▶ [Description of the task] From the first line of the data below through the line bearing "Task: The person", reproduce each line exactly; do not include pictures.

▶ [Supplied data]
^^^^^^^^^^^^^^^^
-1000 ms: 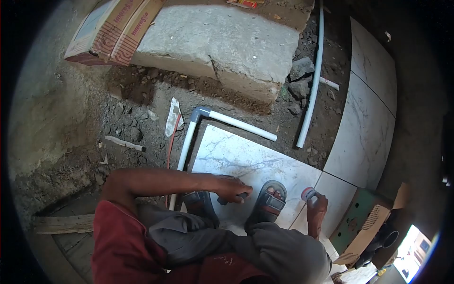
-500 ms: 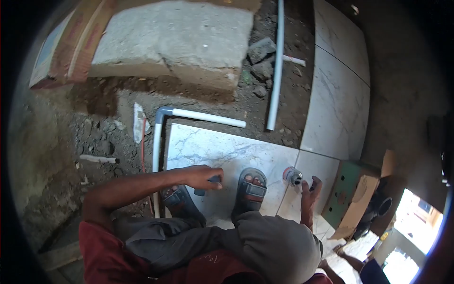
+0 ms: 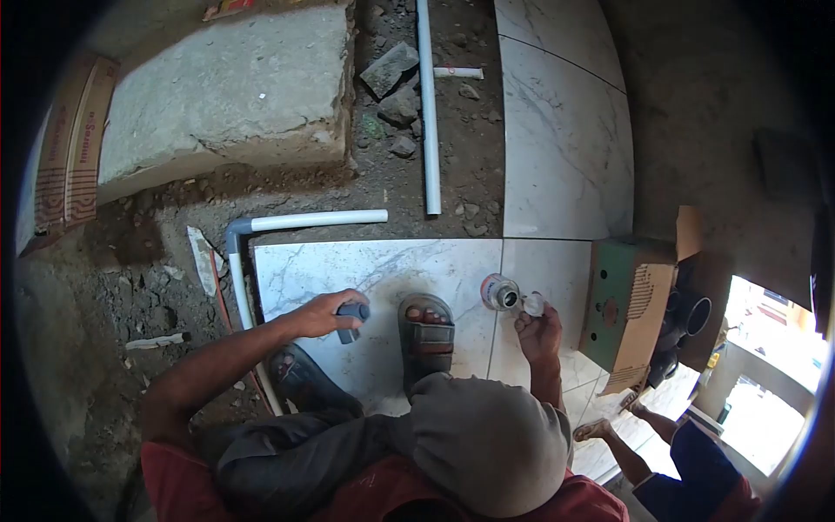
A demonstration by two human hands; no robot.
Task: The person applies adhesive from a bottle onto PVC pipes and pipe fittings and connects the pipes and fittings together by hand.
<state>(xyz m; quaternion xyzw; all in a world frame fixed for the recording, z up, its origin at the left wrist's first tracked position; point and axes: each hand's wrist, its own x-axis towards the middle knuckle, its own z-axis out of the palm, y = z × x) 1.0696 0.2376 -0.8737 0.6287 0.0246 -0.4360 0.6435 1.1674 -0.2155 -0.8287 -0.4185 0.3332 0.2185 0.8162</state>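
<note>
My left hand (image 3: 311,317) is wrapped round a short grey PVC pipe fitting (image 3: 351,322), held above the white marbled tile. In my right hand (image 3: 541,337) is a round, pale lid (image 3: 533,304), pinched between the fingers. Just left of the lid stands a small metal can (image 3: 499,293) with an open mouth and a red and white label. What is inside the can is too dark to make out. A white pipe (image 3: 317,219) with a grey elbow (image 3: 237,228) lies along the tile's far and left edges.
A longer loose pipe (image 3: 430,130) lies on the soil beside broken concrete lumps (image 3: 391,70). Beyond the tile is a concrete slab (image 3: 226,87). A green-and-brown cardboard box (image 3: 639,304) with black fittings stands at the right. Another person (image 3: 687,461) is at the lower right.
My right hand has moved from beside the can to holding the lid near its mouth. My left hand has turned, so the fitting shows more. The whole view has shifted.
</note>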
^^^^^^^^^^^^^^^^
▶ [Exercise solution]
-1000 ms: 
-500 ms: 
+0 ms: 
A demonstration by two human hands; no robot.
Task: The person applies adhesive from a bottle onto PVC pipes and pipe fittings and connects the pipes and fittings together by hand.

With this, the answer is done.